Veronica Connolly was convicted in 2005 for sending the "offensive" pictures to chemists in Solihull, West Midlands who sold the morning-after pill.

The 51-year-old Roman Catholic from Sheldon, Birmingham, claims her freedom of speech was breached.

Judgement in her case was reserved by senior judges at London's High Court.

Mrs Connolly, who believes that abortion is a form of murder, claims she is engaged in a lawful protest and the conviction is a breach of her right to freedom of expression under the common law and articles of the European Convention on Human Rights.

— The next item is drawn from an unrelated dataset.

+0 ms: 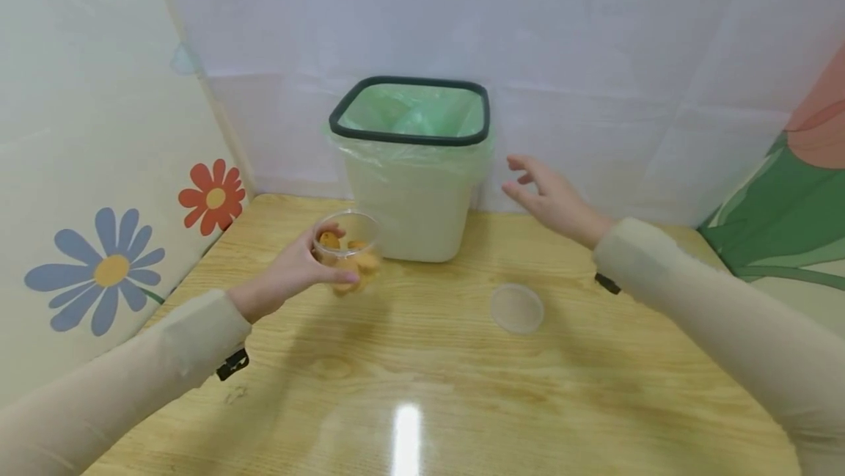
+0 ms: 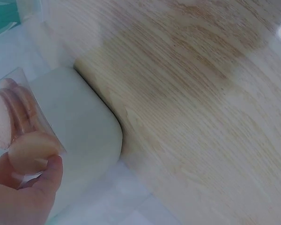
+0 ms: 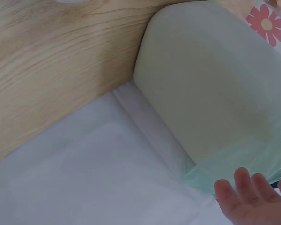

We say this is protected speech of the highest political, social and religious nature
Paul Diamond

Her counsel, Paul Diamond, told the High Court that the act under which Mrs Connolly was convicted - the Malicious Communications Act - did not apply in matters of public interest such as abortion.

Mrs Connolly had been wrongly been charged under a law primarily devised to deal with the problem of "poison pen" letters and similar social evils, said Mr Diamond.

It was never her intention to cause anxiety or distress but to "educate and inform" individuals about the controversial issues of abortion.

Mr Diamond said: "We say this is protected speech of the highest political, social and religious nature relating to an issue of public concern, namely abortion."

Anti-abortion group

The charges against Mrs Connolly relate to pictures of aborted foetuses sent to Moss Pharmacy, Olton Pharmacy and Moss Pharmacy (Solihull) between January and March 2005.

Mrs Connolly, who has been described as "an activist" in the UK Life League, a militant anti-abortion group, started writing to pharmacies in 2004.

The court heard she admitted sending the foetus pictures, but maintained they were not indecent or grossly offensive.

Although the letters mostly appeared to have been opened by a supervisor, manager or head pharmacist, one had been opened by a member of staff whose relative had recently given birth to a still-born child.

Mrs Connolly was given a 12-month conditional discharge by Solihull magistrates in October 2005 and ordered to pay legal costs.

The conviction was later upheld by Coventry Crown Court.